Work required » Among the lines below, copy exactly those from the one with "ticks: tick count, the" through the one with "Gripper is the", counting both ends.

Material provided START

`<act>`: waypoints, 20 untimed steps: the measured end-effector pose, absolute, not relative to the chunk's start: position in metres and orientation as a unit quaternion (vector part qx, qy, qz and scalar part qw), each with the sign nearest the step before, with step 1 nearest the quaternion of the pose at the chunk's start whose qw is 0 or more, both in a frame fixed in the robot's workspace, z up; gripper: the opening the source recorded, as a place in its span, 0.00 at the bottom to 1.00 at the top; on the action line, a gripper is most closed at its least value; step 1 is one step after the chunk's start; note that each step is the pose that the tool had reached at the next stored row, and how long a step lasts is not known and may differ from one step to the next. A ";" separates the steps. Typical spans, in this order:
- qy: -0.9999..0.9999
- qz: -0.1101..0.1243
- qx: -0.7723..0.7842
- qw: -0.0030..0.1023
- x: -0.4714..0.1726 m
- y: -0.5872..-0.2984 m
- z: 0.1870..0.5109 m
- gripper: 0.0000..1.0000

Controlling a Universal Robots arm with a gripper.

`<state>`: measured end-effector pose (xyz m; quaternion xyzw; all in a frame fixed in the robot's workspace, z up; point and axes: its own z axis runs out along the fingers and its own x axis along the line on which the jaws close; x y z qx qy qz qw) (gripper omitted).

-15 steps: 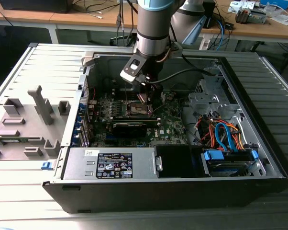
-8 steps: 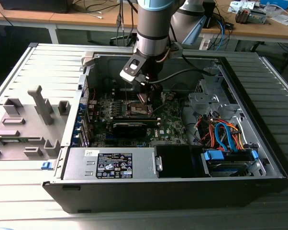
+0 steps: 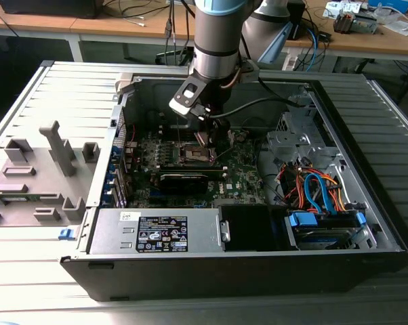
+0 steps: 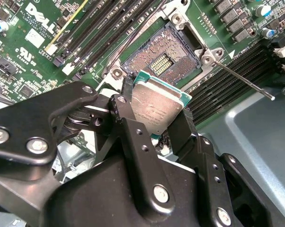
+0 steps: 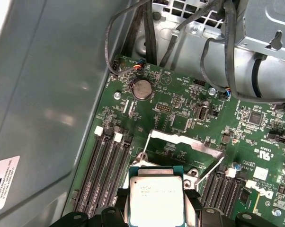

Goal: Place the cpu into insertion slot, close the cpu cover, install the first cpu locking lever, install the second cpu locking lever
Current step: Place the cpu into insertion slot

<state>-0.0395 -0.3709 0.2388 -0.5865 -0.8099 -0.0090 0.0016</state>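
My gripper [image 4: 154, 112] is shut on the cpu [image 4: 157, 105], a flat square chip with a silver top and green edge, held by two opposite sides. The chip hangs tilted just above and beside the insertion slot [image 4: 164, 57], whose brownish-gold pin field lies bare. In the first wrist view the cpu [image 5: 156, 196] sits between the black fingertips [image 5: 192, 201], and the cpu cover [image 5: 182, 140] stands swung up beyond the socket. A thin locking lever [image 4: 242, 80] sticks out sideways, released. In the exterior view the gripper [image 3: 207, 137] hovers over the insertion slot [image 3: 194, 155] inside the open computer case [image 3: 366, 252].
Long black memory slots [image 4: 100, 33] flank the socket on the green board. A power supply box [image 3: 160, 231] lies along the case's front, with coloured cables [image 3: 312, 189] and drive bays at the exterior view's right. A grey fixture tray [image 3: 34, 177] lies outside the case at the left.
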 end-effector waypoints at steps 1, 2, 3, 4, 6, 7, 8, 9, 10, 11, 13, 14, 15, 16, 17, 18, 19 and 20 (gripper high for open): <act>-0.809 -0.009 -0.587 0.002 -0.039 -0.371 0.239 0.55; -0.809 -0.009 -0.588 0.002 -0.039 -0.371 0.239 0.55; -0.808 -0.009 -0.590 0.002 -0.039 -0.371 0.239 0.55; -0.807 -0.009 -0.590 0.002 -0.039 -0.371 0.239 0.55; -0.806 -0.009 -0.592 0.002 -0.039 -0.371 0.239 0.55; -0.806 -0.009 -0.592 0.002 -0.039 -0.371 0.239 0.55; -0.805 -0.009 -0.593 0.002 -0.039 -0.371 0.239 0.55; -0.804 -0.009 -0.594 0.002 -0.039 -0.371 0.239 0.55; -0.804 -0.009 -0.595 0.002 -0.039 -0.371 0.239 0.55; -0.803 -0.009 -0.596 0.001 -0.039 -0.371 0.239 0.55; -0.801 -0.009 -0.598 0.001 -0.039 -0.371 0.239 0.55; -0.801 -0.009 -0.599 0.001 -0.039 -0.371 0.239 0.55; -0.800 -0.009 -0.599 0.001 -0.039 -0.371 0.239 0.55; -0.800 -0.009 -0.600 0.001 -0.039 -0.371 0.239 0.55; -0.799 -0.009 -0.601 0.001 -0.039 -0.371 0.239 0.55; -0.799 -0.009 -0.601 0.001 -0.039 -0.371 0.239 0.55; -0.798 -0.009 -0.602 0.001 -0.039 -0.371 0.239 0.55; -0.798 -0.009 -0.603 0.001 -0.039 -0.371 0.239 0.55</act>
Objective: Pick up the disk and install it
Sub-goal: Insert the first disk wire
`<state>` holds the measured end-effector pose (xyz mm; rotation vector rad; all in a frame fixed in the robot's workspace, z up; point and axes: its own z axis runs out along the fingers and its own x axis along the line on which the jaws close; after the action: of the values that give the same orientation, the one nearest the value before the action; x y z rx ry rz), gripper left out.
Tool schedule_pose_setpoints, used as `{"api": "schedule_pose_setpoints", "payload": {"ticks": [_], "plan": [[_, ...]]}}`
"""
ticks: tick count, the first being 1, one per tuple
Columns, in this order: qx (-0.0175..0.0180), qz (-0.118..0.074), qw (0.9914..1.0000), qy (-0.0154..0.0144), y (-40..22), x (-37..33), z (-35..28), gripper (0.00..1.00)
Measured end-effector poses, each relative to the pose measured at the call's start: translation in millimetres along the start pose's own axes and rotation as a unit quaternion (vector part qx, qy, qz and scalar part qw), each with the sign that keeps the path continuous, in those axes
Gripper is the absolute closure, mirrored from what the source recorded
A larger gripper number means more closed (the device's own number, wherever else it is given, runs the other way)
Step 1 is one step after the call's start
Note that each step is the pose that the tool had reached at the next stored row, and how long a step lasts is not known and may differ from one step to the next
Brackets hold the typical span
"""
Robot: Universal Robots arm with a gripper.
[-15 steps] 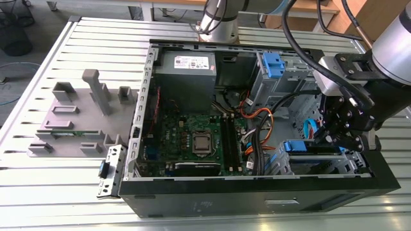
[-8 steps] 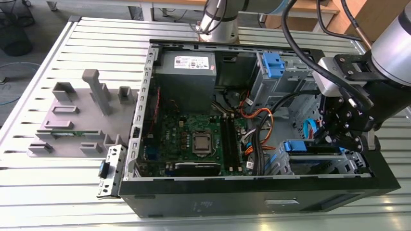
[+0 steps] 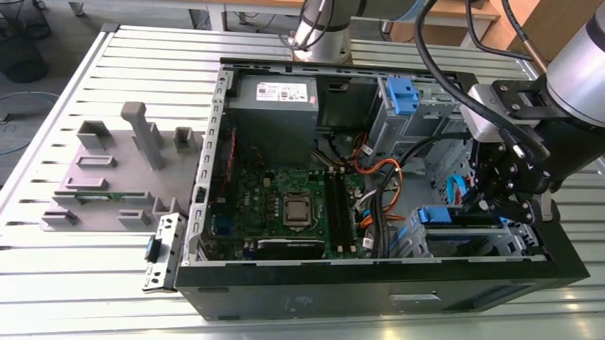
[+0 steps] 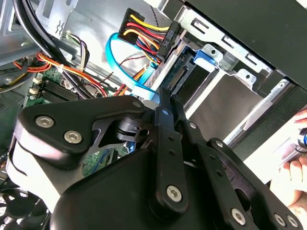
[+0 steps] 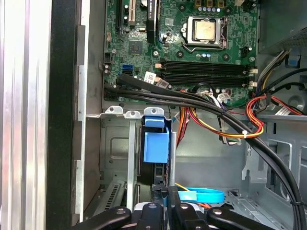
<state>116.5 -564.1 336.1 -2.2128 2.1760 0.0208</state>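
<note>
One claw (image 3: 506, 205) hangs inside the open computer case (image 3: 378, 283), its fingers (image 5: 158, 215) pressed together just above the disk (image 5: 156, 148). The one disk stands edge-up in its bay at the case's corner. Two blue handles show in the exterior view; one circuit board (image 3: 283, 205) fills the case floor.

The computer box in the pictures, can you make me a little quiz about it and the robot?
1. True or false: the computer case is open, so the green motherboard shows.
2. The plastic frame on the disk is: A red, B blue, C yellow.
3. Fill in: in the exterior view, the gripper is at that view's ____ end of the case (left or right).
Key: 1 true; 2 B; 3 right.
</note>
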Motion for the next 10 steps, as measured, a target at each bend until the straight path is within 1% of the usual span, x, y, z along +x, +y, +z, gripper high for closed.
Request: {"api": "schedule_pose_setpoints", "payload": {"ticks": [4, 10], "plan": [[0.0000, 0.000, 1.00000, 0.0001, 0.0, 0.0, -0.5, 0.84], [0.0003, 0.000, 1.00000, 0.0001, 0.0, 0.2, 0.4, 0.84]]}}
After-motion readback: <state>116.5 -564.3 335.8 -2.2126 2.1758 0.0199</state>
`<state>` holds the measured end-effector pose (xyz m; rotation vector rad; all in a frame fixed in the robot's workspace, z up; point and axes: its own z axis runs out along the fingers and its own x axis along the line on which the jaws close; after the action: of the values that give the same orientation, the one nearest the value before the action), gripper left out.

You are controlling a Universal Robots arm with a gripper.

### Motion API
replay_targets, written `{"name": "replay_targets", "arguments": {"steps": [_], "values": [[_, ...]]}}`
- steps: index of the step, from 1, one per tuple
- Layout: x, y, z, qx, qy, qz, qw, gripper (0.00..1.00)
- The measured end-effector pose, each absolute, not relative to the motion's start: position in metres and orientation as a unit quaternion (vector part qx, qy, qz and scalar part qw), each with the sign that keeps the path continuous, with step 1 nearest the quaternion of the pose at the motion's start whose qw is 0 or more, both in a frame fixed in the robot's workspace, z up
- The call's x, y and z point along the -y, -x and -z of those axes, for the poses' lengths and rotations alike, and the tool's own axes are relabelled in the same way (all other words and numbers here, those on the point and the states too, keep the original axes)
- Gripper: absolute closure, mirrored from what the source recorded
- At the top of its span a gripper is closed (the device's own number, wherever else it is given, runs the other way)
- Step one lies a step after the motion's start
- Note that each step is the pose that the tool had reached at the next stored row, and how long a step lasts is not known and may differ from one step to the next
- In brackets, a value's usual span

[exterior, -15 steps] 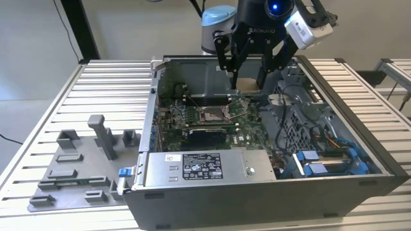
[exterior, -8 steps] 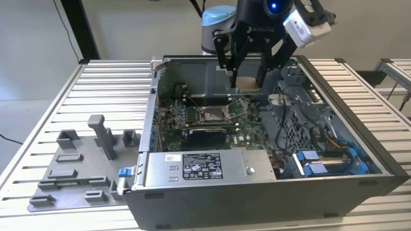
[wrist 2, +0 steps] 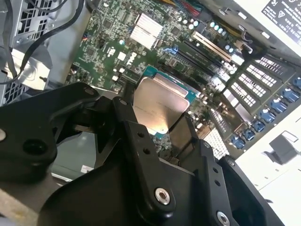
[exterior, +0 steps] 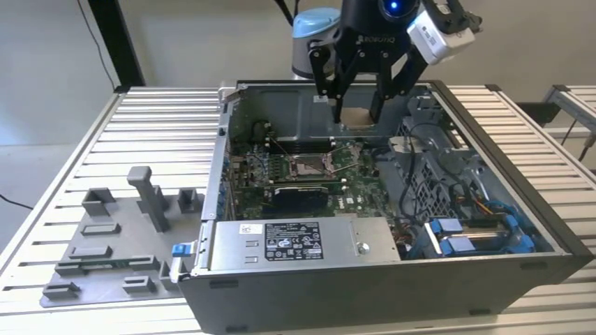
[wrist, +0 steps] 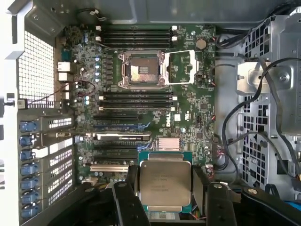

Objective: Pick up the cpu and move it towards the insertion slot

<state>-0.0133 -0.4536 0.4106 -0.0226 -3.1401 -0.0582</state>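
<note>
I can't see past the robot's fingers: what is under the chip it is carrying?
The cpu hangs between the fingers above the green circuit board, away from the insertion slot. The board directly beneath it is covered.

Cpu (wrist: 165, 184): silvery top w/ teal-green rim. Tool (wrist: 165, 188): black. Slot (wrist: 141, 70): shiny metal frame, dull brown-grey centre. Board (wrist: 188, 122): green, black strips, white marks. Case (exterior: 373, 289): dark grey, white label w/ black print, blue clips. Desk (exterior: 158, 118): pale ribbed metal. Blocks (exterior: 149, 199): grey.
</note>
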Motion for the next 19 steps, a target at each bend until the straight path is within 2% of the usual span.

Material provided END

Reply »
ticks: tick count, the first being 1, one per tuple
Columns, in this order: qx (-0.0175..0.0180), qz (-0.118..0.074), qw (0.9914..1.0000), qy (-0.0154..0.0144), y (-40..22), x (-37..33), z (-35..28), gripper (0.00..1.00)
Measured end-effector poses, each relative to the pose measured at the call's start: translation in millimetres along the start pose's own axes and rotation as a unit quaternion (vector part qx, qy, qz and scalar part qw), each with the sign that keeps the path continuous, in those axes
Gripper is the absolute closure, mirrored from what the source recorded

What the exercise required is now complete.